[Records from a data source]

____

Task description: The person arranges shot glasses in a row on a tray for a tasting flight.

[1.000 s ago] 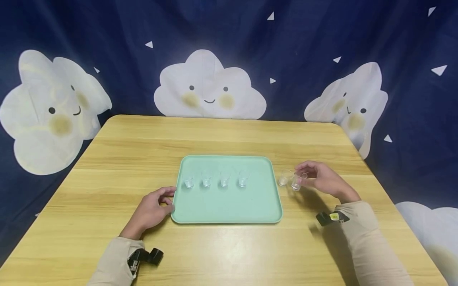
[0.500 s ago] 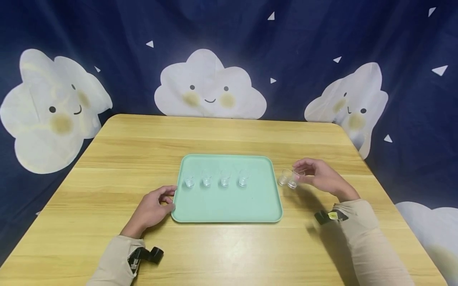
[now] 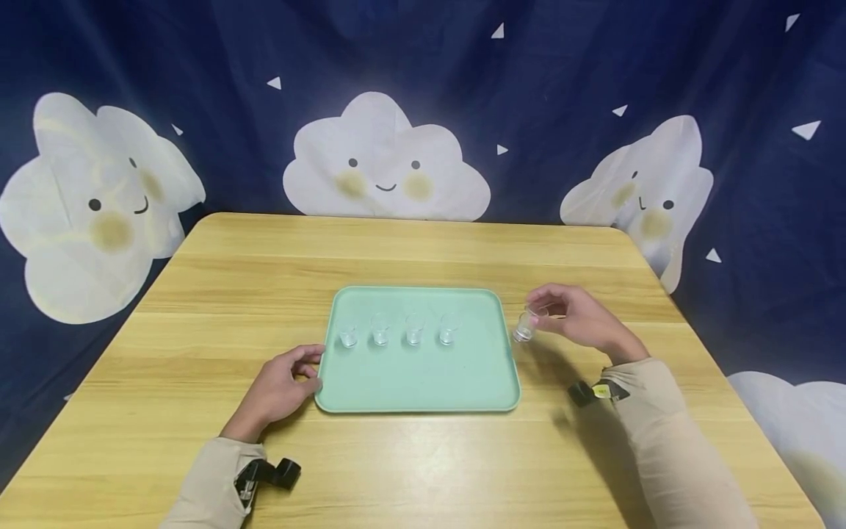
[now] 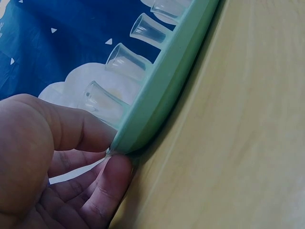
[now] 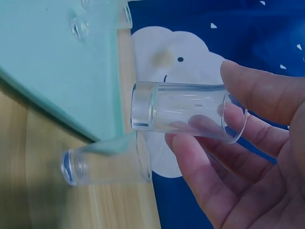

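My right hand (image 3: 575, 316) grips a clear shot glass (image 5: 186, 109) near its rim, thumb on one side and fingers on the other. Its thick base points away from the palm. A second shot glass (image 5: 107, 164) stands on the table just off the tray's right edge; in the head view the held glass overlaps it. On the left, my left hand (image 3: 280, 389) pinches the rim of the mint-green tray (image 3: 423, 389) between thumb and fingers. Several shot glasses (image 3: 414, 334) stand upright in a row across the tray.
The tray lies on a wooden table (image 3: 423, 470) with light grain. Behind it hangs a dark blue curtain (image 3: 423, 44) printed with white clouds. A small black camera (image 3: 267, 474) is strapped to the left wrist, another camera (image 3: 591, 393) to the right.
My right hand has moved left and slightly away from me with its shot glass, up to the glass beside the tray. The left hand stays at the tray rim.
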`<state>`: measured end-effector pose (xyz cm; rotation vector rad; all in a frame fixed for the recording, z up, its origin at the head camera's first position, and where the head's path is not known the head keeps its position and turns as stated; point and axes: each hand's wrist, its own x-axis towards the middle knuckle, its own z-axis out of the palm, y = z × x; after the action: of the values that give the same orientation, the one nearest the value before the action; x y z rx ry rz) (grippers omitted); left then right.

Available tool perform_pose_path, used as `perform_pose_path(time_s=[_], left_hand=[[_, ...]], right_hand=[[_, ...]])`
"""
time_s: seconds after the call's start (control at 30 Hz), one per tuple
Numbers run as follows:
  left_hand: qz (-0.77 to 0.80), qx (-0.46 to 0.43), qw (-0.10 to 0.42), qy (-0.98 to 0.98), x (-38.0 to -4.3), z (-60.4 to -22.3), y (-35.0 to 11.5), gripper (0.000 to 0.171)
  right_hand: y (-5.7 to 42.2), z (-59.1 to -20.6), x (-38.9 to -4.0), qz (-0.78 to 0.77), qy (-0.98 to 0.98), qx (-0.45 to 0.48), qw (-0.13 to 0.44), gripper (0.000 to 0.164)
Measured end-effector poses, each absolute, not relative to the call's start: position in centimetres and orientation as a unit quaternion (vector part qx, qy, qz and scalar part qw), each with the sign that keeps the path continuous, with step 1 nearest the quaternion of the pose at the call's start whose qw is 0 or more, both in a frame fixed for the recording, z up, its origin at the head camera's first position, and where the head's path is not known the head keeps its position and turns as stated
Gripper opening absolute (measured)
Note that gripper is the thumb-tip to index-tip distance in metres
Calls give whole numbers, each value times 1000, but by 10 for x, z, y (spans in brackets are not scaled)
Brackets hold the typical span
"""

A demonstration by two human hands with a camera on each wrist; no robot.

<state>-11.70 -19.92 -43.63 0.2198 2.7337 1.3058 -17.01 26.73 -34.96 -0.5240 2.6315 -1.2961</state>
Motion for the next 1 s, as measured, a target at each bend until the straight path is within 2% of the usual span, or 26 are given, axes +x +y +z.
perform_pose_path(time_s=[0.37,0.6,1.0], left_hand=[[432,70,50,898,-117,-438,-199,48],[432,58,71,897,-109,-439,-201,49],[434,74,56,896,-117,-436,-200,48]], right_hand=[[249,-351,-178,-460,863,-192,86,31],[237,-362,-180,-480,846,-208,107,32],[224,-365,-187,-480,843,-219,105,33]])
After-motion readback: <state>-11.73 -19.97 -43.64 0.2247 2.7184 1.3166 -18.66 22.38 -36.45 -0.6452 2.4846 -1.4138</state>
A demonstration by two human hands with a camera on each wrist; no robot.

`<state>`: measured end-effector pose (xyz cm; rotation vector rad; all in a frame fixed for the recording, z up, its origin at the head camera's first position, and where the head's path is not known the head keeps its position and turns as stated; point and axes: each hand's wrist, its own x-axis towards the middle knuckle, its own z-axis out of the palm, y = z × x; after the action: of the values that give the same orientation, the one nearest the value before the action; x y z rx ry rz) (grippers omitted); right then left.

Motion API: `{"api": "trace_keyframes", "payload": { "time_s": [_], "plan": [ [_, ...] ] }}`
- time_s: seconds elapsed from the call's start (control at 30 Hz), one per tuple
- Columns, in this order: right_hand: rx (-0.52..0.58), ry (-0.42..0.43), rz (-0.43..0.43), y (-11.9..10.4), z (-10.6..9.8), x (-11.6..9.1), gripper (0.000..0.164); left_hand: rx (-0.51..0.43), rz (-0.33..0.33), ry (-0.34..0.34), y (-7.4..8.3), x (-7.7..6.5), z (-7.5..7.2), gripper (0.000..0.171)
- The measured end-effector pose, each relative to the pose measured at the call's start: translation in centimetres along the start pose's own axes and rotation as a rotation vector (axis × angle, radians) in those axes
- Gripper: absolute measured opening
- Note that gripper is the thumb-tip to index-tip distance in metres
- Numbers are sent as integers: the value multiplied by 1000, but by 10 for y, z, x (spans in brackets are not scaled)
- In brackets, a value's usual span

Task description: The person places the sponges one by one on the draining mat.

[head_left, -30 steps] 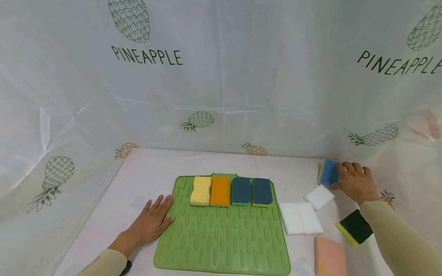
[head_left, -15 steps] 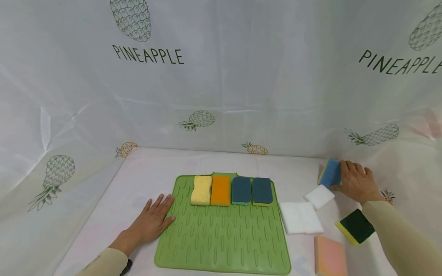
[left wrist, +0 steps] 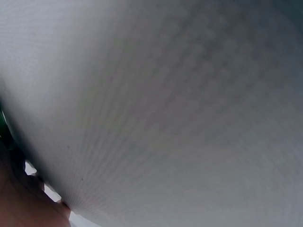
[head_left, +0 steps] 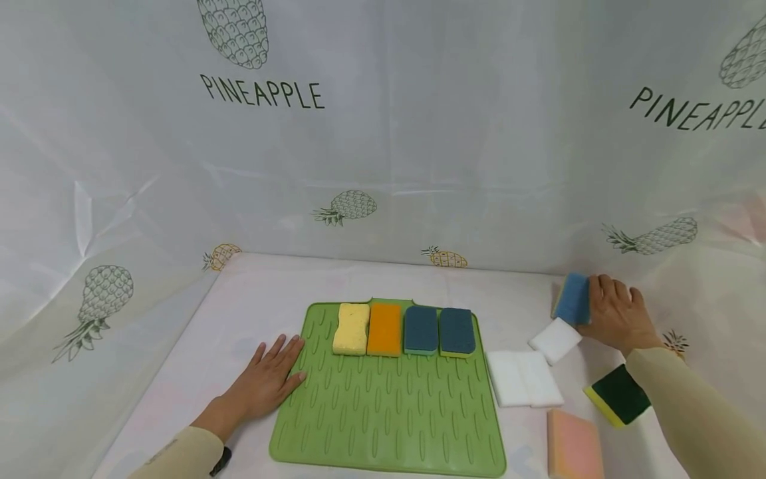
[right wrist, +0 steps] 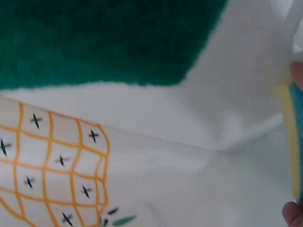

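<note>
My right hand (head_left: 619,313) grips a blue-and-yellow sponge (head_left: 572,299) at the back right corner of the table. In the right wrist view that sponge (right wrist: 294,142) shows at the right edge, with a fingertip at each end of it. My left hand (head_left: 266,379) lies flat, fingers spread, at the left edge of a green ridged mat (head_left: 389,412). Along the mat's back stand a pale yellow sponge (head_left: 351,329), an orange sponge (head_left: 384,329) and two dark blue scouring sponges (head_left: 421,330), side by side. Pale fabric fills most of the left wrist view.
Right of the mat lie white sponge pads (head_left: 523,378), a smaller white pad (head_left: 555,340), a pink sponge (head_left: 576,444) and a dark green-and-yellow scouring sponge (head_left: 619,396) beside my right forearm. Behind the table hangs a white pineapple-print sheet (head_left: 383,146).
The right fingers have shifted slightly to the right on the blue-and-yellow sponge, showing more of its blue face. My left hand stays at the mat's edge. The head view has shifted a little.
</note>
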<state>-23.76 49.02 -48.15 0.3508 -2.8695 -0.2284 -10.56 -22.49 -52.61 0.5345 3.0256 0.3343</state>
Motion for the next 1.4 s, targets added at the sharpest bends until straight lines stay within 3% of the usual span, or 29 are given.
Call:
{"api": "trace_keyframes", "payload": {
  "time_s": [0.1,0.23,0.5,0.77,0.97,1.4],
  "plan": [
    [-28,66,-27,0,-6,4,127,-10,25,32,-2,0,3,71],
    [-43,93,-45,-3,-15,9,127,-18,40,49,-3,1,4,71],
    [-77,78,-64,-8,-29,11,125,-4,-4,-24,-1,0,-1,72],
    [-101,137,-46,-11,-44,10,125,-7,-4,-29,1,-1,-3,72],
    [-46,113,-38,-42,-59,20,126,-2,1,-42,0,0,-4,72],
    [-41,259,-194,-134,-75,44,127,32,35,-49,-7,-1,-2,75]
  ]
}}
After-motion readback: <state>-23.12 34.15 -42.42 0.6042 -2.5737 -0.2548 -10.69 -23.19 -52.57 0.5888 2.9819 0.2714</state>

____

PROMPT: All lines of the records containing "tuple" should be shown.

OUTPUT OF THE TASK:
time_s: seconds after the call's start (control at 30 Hz), one per tuple
- time_s: seconds elapsed from the call's start (control at 30 Hz), one per tuple

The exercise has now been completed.